▶ **INSTRUCTIONS TO FOLLOW**:
When you reach the line with "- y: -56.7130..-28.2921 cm" in the listing below, write out that line and every one after it exactly, and skip the pictures.

▶ **DATA EXCERPT**:
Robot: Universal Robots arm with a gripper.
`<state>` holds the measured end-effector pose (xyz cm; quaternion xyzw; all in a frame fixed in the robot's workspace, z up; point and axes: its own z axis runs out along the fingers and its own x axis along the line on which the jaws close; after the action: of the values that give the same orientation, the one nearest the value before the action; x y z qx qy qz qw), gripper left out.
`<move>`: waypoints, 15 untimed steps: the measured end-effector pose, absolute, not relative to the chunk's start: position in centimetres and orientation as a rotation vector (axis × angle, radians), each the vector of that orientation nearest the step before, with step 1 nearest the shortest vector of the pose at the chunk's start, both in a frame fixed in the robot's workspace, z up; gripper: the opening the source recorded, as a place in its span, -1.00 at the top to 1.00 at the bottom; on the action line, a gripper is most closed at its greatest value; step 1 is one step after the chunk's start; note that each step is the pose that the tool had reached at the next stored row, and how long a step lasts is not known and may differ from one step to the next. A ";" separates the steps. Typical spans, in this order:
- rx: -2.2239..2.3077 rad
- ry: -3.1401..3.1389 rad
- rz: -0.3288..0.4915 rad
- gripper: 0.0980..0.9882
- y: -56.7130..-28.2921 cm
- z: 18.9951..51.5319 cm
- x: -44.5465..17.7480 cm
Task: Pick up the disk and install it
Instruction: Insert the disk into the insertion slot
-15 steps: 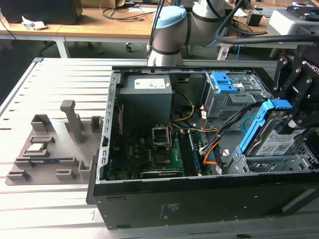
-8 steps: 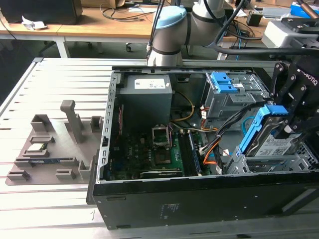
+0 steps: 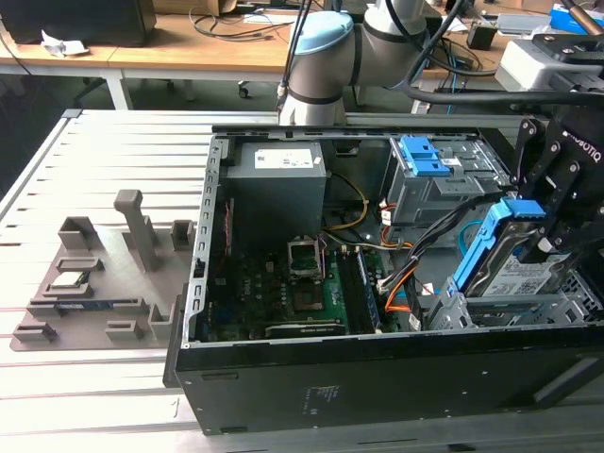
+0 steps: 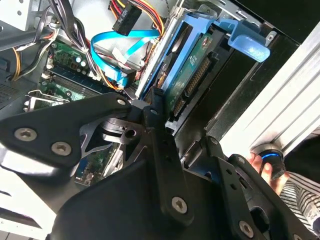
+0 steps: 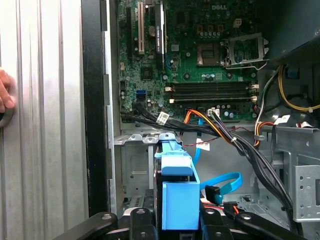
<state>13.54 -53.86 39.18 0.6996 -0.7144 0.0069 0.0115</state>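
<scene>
The disk [image 3: 510,269] is a silver-grey drive with a white label and bright blue side rails. It stands tilted over the metal drive cage [image 3: 528,310] at the case's corner on the exterior view's right. My black gripper [image 3: 543,243] is shut on its raised end. In the first wrist view the blue rail [image 5: 177,200] sits between my two fingers, with the gripper [image 5: 177,222] closed around it. In the second wrist view the disk's green circuit-board edge [image 4: 192,75] and blue tab [image 4: 247,42] point down into the case.
The open computer case [image 3: 283,377] holds a motherboard [image 3: 283,293], a grey power supply [image 3: 278,179], a second blue drive caddy [image 3: 425,159] and cable bundles [image 5: 250,150]. A grey parts fixture [image 3: 104,283] lies at the exterior view's left. A person's hand [image 5: 5,95] rests beside the case.
</scene>
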 end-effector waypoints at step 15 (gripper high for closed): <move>2.182 -2.228 0.021 0.98 -53.9 39.2 13.5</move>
<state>13.54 -53.86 39.15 0.6996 -0.7144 0.0069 0.0114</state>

▶ **TASK OUTPUT**:
- y: -56.7130..-28.2921 cm
- z: 18.9951..51.5319 cm
- x: -44.5465..17.7480 cm
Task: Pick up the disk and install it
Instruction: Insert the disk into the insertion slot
-15 steps: 
-8 steps: 
+0 steps: 
+0 steps: 
+0 steps: 
<state>13.54 -53.86 39.18 0.6996 -0.7144 0.0069 0.0115</state>
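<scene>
The disk [image 3: 510,269] is a silver-grey drive with a white label and bright blue side rails. It stands tilted over the metal drive cage [image 3: 528,310] at the case's corner on the exterior view's right. My black gripper [image 3: 543,243] is shut on its raised end. In the first wrist view the blue rail [image 5: 177,200] sits between my two fingers, with the gripper [image 5: 177,222] closed around it. In the second wrist view the disk's green circuit-board edge [image 4: 192,75] and blue tab [image 4: 247,42] point down into the case.
The open computer case [image 3: 283,377] holds a motherboard [image 3: 283,293], a grey power supply [image 3: 278,179], a second blue drive caddy [image 3: 425,159] and cable bundles [image 5: 250,150]. A grey parts fixture [image 3: 104,283] lies at the exterior view's left. A person's hand [image 5: 5,95] rests beside the case.
</scene>
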 end-effector waypoints at step 15 (gripper high for closed): <move>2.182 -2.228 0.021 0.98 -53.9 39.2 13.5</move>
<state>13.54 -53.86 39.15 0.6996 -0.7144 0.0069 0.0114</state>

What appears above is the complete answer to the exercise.